## Items listed in a dataset

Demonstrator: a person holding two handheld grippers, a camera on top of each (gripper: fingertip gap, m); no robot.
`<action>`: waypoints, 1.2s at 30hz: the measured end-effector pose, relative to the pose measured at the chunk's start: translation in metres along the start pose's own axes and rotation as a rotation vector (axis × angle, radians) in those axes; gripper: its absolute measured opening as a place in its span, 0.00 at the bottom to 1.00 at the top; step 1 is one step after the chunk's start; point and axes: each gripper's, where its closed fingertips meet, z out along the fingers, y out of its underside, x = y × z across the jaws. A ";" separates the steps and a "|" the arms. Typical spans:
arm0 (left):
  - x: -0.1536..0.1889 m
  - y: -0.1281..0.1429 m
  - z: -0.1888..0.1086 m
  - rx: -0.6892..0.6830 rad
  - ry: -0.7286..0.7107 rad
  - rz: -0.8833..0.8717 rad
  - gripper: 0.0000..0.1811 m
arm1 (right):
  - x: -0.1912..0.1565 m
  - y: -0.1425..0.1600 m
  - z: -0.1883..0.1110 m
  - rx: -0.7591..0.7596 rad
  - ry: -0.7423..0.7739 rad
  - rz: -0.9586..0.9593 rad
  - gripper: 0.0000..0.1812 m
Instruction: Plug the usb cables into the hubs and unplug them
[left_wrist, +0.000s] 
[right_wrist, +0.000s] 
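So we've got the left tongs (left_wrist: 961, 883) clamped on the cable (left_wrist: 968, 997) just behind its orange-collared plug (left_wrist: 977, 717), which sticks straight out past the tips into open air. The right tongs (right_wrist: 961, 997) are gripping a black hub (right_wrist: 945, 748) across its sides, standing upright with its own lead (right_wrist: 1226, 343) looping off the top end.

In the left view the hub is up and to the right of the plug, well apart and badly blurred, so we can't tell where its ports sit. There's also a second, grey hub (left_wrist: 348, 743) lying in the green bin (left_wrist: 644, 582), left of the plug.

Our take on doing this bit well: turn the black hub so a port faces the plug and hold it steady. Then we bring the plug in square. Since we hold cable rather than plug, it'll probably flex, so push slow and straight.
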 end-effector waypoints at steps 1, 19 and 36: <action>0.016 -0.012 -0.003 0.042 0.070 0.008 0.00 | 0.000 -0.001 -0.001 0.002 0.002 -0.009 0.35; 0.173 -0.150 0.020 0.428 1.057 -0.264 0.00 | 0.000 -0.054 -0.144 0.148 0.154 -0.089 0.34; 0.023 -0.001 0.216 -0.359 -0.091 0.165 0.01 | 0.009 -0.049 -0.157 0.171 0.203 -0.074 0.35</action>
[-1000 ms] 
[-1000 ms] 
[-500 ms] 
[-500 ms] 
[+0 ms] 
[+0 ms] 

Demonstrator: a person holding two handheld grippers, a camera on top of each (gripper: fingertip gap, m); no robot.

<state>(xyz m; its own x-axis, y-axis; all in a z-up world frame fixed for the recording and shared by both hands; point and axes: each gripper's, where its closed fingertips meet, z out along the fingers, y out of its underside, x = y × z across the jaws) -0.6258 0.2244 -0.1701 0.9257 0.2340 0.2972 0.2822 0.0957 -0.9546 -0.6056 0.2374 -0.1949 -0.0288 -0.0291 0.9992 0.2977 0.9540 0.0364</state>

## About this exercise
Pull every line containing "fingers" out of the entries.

## Task response
`<action>`: waypoints, 1.2s at 30hz: the measured end-effector pose, relative to the pose measured at the chunk's start: translation in metres along the start pose's own axes and rotation as a rotation vector (axis × angle, radians) in those axes; gripper: its absolute measured opening as a place in its span, 0.00 at the bottom to 1.00 at the top; step 1 is one step after the chunk's start; point and axes: each gripper's, where its closed fingertips meet, z out along the fingers, y out of its underside, x = y × z across the jaws. A ";" separates the steps and a "|" the arms. Typical spans:
<state>(xyz m; its own x-axis, y-axis; all in a z-up world frame fixed for the recording and shared by both hands; point and axes: each gripper's, where its closed fingertips meet, z out along the fingers, y out of its underside, x = y × z across the jaws) -0.6258 0.2244 -0.1701 0.9257 0.2340 0.2972 0.2822 0.0957 -0.9546 -0.6056 0.2374 -0.1949 -0.0288 -0.0291 0.9992 0.2977 0.9540 0.0364</state>

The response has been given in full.